Based on his reading of philosophers from Heidegger and (Michael) Polanyi to Merleau-Ponty, Weiser opposed the Cartesian mind-body dualism involved in Turing’s (1950) paper and the subsequent development of late 20th century digital technologies focused on ‘machines that think’, electronic brains. He aimed to develop computing embedded in the environment to support humans in their activities, rather than computing via screens that aimed to bring the world to people but through a barrier of processing. In one talk, he gave the analogy of what makes words useful. Libraries gather many words in a central location and are of course very useful. But words that ‘disappear’ into the environment are also useful, like street signs and labelling on packages in the supermarket. Nobody would be able to shop efficiently if there were no words on the soup cans, and they had to go to a library to refer to a directory of shelf locations to find the tomato flavour.

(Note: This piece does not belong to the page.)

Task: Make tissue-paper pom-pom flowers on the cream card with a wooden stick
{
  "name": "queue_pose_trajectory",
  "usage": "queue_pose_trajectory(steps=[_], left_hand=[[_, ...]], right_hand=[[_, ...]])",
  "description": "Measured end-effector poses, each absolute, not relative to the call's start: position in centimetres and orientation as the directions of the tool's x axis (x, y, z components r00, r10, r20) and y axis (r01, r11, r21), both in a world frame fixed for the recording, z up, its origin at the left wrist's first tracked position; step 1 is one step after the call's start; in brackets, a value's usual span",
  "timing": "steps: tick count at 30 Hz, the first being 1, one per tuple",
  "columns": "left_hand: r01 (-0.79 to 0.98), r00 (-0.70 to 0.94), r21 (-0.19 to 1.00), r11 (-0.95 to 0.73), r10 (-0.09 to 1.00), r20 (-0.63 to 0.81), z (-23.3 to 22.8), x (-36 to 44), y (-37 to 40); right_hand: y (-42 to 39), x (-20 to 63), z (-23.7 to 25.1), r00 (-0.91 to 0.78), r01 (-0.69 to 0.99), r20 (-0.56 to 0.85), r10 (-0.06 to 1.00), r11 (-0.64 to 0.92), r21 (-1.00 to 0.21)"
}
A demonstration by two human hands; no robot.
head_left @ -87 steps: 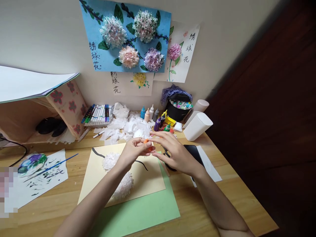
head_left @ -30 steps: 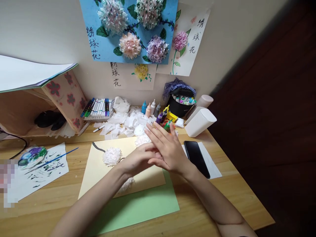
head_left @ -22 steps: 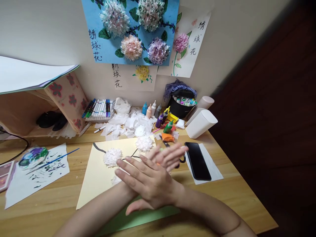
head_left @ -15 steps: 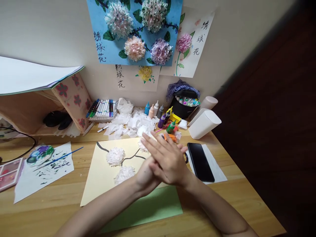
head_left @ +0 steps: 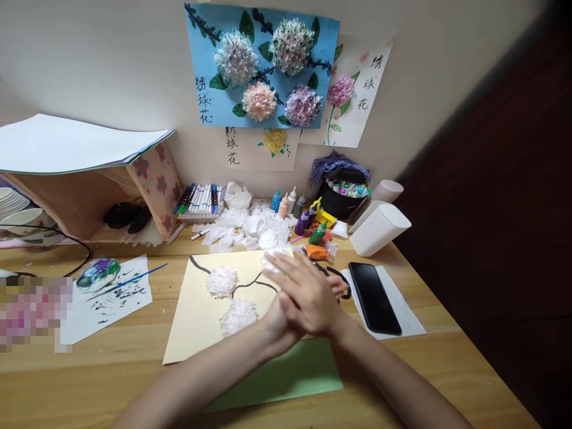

Weiser emphasised also the role of the human body in knowledge and communication: “The human body, whatever form it took, was a medium not a machine.” In a dualist conception of mind and body it seems to be reasonable to think about a machine substituting for the activities of the mind. But the body’s senses are not information processors, and cannot be substituted by digital sensors. Embodied human experience in the world is part of human knowledge. Weiser became highly sceptical of the industry’s trajectory whereby software more and more “dictated what could and could not happen in a place.” Rather than mediating between the physical world and humans, tech should be looking to augment the material world in useful ways (hence the subtitle about the original Internet of Things).

Weiser died young, another possible reason why he is not better known. One can imagine though what he would have thought of generative AI. The book’s Introduction ends with a quote from Lewis Mumford: “The machine is just as much a creature of thought as the poem.” These AI products have been imagined as disembodied brains that get in the way of our direct experience of the world and indeed increasingly limit our ability to shape the world we want. A really interesting read, and one that will send me off to read other things – including the work of a PARC ethnographer who is really the second hero of this book, Lucy Suchman.